« Au début des cours chaque automne, j’attise la curiosité de mes étudiants avec la question suivante : vaut-il mieux être pauvre dans un pays riche ou riche dans un pays pauvre ? La question entraîne typiquement un grand débat sans conclusion. Mais nous pouvons imaginer une version plus structurée et limitée de la question, pour laquelle il y a une réponse définitive.

Restreignons la focale aux revenus et supposons que les gens s’inquiètent seulement de leurs niveaux de consommation (sans se soucier des inégalités et d’autres conditions sociales). Les "riches" et les "pauvres" sont ceux parmi les 5 % les plus riches et les 5 % les plus pauvres de la répartition du revenu, respectivement. Dans un pays riche typique, les 5 % les plus pauvres de la population reçoivent autour de 1 % du revenu national. Les données sont plus éparses pour les pays pauvres, mais cela n’est pas absurde de supposer que les 5 % les plus riches reçoivent les 25 % du revenu national.

De même, supposons que les pays riches et pauvres soient respectivement ceux parmi les 5 % des pays les plus riches et les 5 % des pays les plus pauvres, classés selon leur revenu par tête.
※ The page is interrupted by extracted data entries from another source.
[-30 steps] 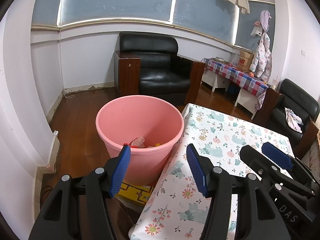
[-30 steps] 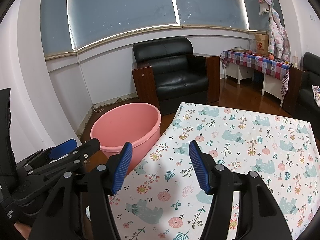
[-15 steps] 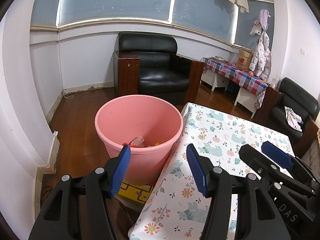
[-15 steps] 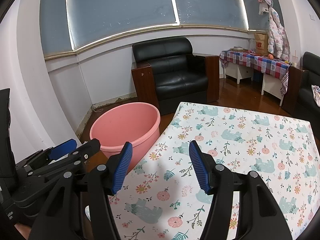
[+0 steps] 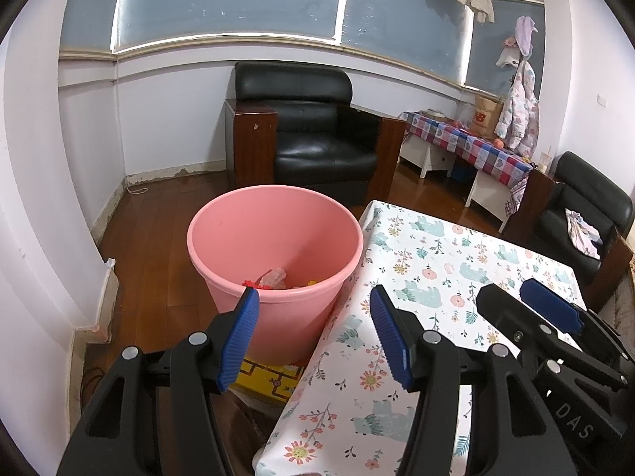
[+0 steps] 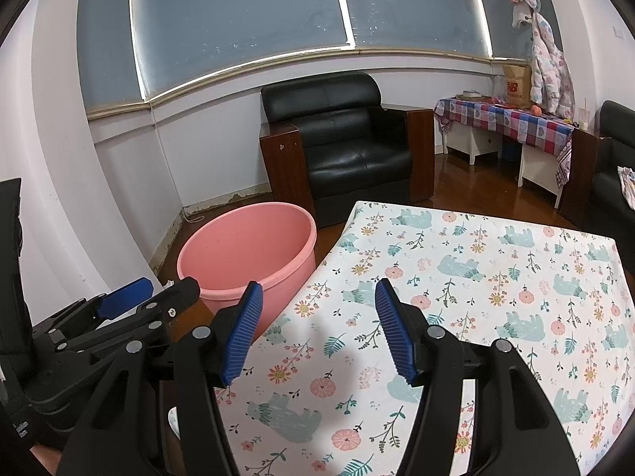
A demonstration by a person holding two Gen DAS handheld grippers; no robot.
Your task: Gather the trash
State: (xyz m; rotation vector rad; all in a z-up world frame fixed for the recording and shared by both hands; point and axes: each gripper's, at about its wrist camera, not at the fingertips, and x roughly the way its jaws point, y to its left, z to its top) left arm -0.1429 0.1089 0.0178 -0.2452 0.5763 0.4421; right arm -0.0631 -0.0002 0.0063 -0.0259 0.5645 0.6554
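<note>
Both tools hang over the near edge of the worktop with nothing in them: the left gripper has its fingers spread wide and empty, aimed at the gap between the pink bucket and the cloth-covered edge, and the right gripper has its fingers parted just as plainly, gripping nothing, above the floral tablecloth. The trash sits at the bottom of the bucket, which stands on the wooden floor right against the left side of the worktop. The likeliest slip from here, I judge, is hunting for more litter where none shows: the cloth looks bare in both views, so a grab at it could pinch and drag the fabric, and since the cloth hangs down touching the bucket's rim, a tug might shift it. The two tools also hang near one another, so a careless swing could knock them together. A low sweep by the left tool could bump the bucket's rim, though whether that would tip it is hard to say. The collected trash looks like a crumpled clear or pinkish wrapper, with red bits at its left and a yellow scrap beside it; most of the heap is hidden behind the near wall of the bucket, so how much lies there cannot be told
</note>
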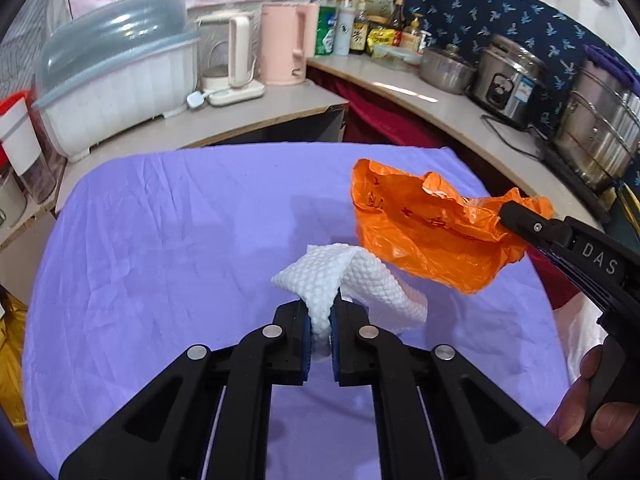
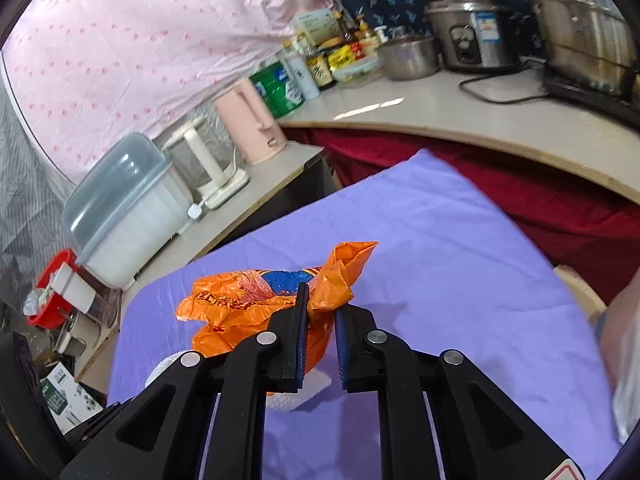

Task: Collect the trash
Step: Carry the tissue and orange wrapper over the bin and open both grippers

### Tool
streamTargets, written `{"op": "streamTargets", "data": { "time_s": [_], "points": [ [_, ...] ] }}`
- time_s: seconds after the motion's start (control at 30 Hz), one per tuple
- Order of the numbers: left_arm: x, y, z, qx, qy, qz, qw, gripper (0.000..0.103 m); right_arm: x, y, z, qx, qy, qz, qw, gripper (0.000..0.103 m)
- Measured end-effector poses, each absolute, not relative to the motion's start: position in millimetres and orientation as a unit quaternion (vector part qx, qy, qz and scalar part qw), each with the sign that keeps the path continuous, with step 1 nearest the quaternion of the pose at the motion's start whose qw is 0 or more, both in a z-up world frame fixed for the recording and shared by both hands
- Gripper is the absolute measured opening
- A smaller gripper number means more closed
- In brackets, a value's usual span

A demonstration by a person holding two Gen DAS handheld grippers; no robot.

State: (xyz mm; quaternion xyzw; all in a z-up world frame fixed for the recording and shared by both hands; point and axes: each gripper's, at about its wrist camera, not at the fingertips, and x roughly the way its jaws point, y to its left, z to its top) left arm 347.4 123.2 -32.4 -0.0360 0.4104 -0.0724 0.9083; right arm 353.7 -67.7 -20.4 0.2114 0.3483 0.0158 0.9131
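Observation:
A white dimpled paper towel (image 1: pixel 352 276) hangs lifted above the purple cloth (image 1: pixel 180 240) that covers the table, and my left gripper (image 1: pixel 321 312) is shut on its twisted middle. To its right an orange plastic bag (image 1: pixel 424 220) is held up off the cloth, with my right gripper (image 1: pixel 510 214) shut on its corner. In the right wrist view the right gripper (image 2: pixel 322 308) pinches a crumpled fold of the orange bag (image 2: pixel 240 304); something blue and red shows inside the bag. A bit of the white towel (image 2: pixel 296 398) shows beneath the bag.
Counters run behind the table, bearing a white bin with a grey lid (image 1: pixel 120 80), a pink kettle (image 1: pixel 284 48), bottles, a rice cooker (image 1: pixel 508 80) and steel pots. A dark red cloth (image 2: pixel 520 200) hangs beyond the table. A hand (image 1: pixel 592 400) grips the right tool. A red bucket (image 2: pixel 52 300) stands at the left.

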Motion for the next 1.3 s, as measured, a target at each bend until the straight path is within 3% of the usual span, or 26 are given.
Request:
{"op": "streamTargets", "data": {
  "time_s": [0.57, 1.3],
  "points": [
    [241, 1, 43, 0.008, 0.354, -0.158, 0.922, 0.007, 199, -201, 60, 0.236, 0.25, -0.08, 0.936, 0.012],
    [158, -165, 41, 0.082, 0.346, -0.262, 0.897, 0.007, 58, -349, 31, 0.28, 0.227, -0.198, 0.911, 0.012]
  ]
}}
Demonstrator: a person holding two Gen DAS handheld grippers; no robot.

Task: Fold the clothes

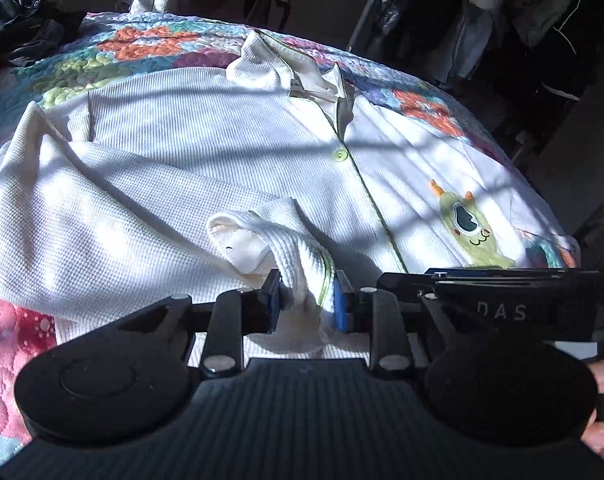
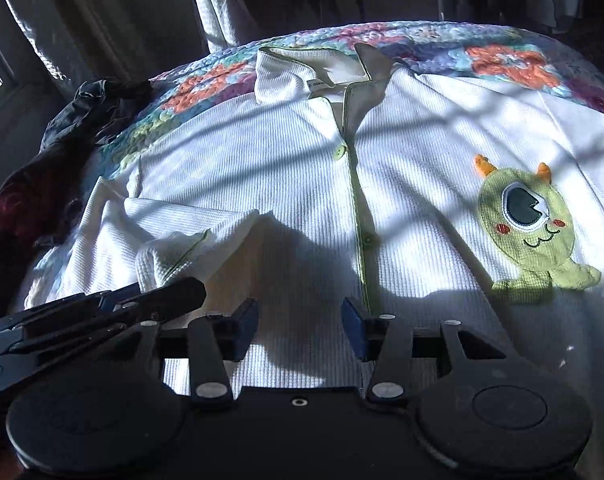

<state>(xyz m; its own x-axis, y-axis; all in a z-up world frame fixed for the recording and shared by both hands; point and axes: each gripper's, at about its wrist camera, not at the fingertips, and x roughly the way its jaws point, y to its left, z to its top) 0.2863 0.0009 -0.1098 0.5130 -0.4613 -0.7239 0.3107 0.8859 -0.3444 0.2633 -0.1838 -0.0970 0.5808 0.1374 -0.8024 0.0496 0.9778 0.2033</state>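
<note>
A white waffle-knit pajama shirt [image 1: 190, 132] with green piping, green buttons and a green one-eyed monster patch [image 1: 472, 228] lies face up on a bed. My left gripper [image 1: 307, 300] is shut on the shirt's sleeve cuff [image 1: 270, 240], holding it over the shirt's front. In the right wrist view the shirt [image 2: 414, 152] fills the frame, with the monster patch [image 2: 530, 224] at right. My right gripper [image 2: 300, 322] is open and empty, hovering above the button placket near the hem. The left gripper [image 2: 114, 304] shows at its lower left, with the cuff [image 2: 174, 252].
The shirt lies on a floral quilt [image 1: 142, 44]. Dark clothes [image 1: 18, 24] are piled at the bed's far left, also in the right wrist view [image 2: 74, 120]. Hanging garments [image 1: 542, 20] fill the back right. A pink blanket [image 1: 10, 344] lies at near left.
</note>
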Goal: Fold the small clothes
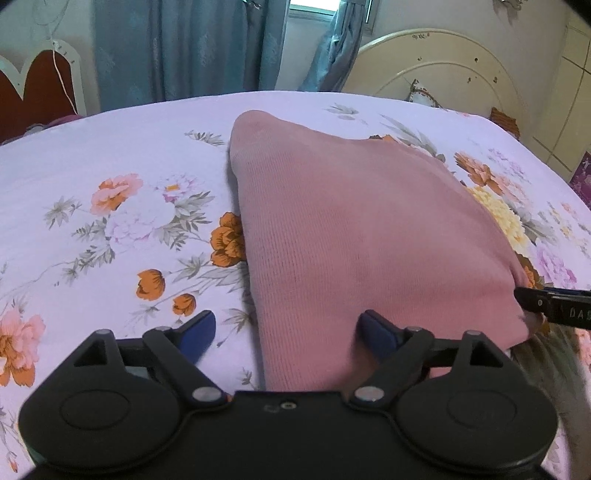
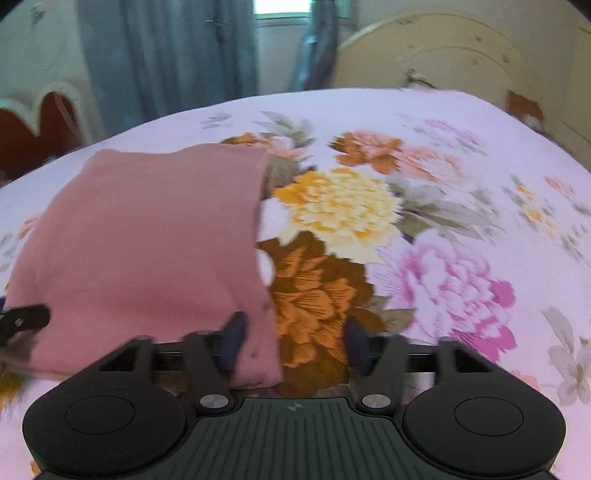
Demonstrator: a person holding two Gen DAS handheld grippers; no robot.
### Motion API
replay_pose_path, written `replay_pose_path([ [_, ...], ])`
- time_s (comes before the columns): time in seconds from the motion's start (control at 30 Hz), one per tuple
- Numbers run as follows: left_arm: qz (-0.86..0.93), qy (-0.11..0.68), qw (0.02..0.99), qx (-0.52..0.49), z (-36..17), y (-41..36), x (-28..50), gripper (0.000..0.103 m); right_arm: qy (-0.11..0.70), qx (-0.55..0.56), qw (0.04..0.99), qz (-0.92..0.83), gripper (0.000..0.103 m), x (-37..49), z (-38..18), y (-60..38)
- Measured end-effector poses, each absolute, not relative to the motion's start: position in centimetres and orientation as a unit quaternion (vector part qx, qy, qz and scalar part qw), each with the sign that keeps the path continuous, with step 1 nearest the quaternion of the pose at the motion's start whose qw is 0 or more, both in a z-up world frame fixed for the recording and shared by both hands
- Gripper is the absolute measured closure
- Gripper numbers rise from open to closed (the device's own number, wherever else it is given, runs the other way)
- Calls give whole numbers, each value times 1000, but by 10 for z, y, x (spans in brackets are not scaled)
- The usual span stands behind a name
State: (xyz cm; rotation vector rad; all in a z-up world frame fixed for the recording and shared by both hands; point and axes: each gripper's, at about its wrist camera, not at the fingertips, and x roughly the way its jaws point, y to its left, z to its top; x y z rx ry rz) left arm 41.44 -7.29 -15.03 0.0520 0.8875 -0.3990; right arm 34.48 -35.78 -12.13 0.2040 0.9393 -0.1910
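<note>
The bed [image 1: 110,155] fills most of both views and is covered by a pale lilac sheet [image 2: 480,122] printed with orange, yellow and pink flowers. Behind it hang blue-grey curtains [image 1: 177,48], parted to show a bright window [image 1: 314,7]; daylight enters there, and the wall [image 1: 424,14] beside it is cream. A cream arched headboard [image 1: 443,66], its paint chipped in spots, stands at the far right, a white-edged red panel [image 1: 33,96] stands at the far left, and pale tiles [image 1: 576,110] line the right wall.
</note>
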Motion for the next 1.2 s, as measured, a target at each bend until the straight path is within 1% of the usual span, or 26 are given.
replay_pose_path([
  [0.03,-193,427,883,25,-148,-73,414,18,453,105,880,-92,40,344,-117,-360],
  [0.33,-205,394,896,0,-115,-70,423,17,419,112,898,-70,39,341,-73,-358],
  [0.37,-203,395,896,-5,-113,-70,427,16,416,115,900,-64,39,345,-71,-359],
  [0.4,-200,398,896,-11,-112,-71,431,16,415,122,900,-56,35,349,-70,-361],
  [0.43,-196,401,895,-16,-113,-71,435,16,414,130,900,-48,31,355,-71,-364],
  [0.47,-192,404,894,-21,-114,-71,439,15,413,139,899,-41,22,363,-74,-367],
  [0.5,-188,410,892,-25,-117,-71,444,15,412,146,898,-36,21,369,-78,-371],
  [0.63,-187,424,885,-38,-127,-72,457,14,420,192,887,-11,21,395,-98,-382],
  [0.83,-194,437,877,-53,-141,-82,477,11,435,233,870,29,21,434,-128,-395],
  [0.93,-201,450,867,-80,-149,-83,486,11,433,248,865,51,21,446,-139,-398],
  [1.0,-206,457,859,-99,-156,-83,490,13,433,244,865,66,22,451,-141,-393],
  [1.03,-208,456,859,-103,-157,-85,491,16,434,236,866,72,24,452,-141,-390],
  [1.07,-215,455,858,-106,-158,-86,491,22,436,224,868,75,33,454,-141,-386],
  [1.1,-216,455,857,-109,-158,-87,492,24,438,209,871,75,43,455,-140,-383],
  [1.13,-217,455,856,-113,-157,-88,492,30,443,207,868,81,53,457,-141,-383],
  [1.17,-219,455,855,-119,-157,-88,493,36,452,225,858,93,76,459,-144,-386],
  [1.2,-218,455,855,-123,-155,-87,493,39,456,252,848,97,79,461,-148,-389],
])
Dans un pays pauvre typique (comme le Libéria ou le Niger), cela est d’environ 1.000 dollars, en comparaison avec les 65.000 dollars d’un pays riche typique (comme, disons, la Suisse ou la Norvège). (Ces revenus sont ajustés en fonction des écarts en termes de coût de la vie, ou de parité de pouvoir d’achat, de façon à ce qu’ils puissent faire l’objet d’une comparaison.)

Maintenant, nous pouvons calculer qu’un riche dans un pays pauvre a un revenu de 5.000 dollars (1.000 dollars x 0,25 x 20), tandis qu’un pauvre dans un pays riche gagne 13.000 dollars (65.000 dollars x 0,01 x 20). En termes de niveaux de vie matériels, un pauvre dans un pays riche est deux fois plus riche qu’un riche dans un pays pauvre.

Ce résultat surprend mes élèves ; la plupart d’entre eux croient que c’est l’inverse qui est exact. Quand ils pensent aux riches dans les pays pauvres, ils imaginent des magnats vivant dans des villas avec une myriade de domestiques et une flotte de voitures de luxe. Même si de tels individus existent certainement, un représentant des 5 % les plus riches dans les pays les plus pauvres est certainement un bureaucrate occupant un poste de fonctionnaire de niveau intermédiaire.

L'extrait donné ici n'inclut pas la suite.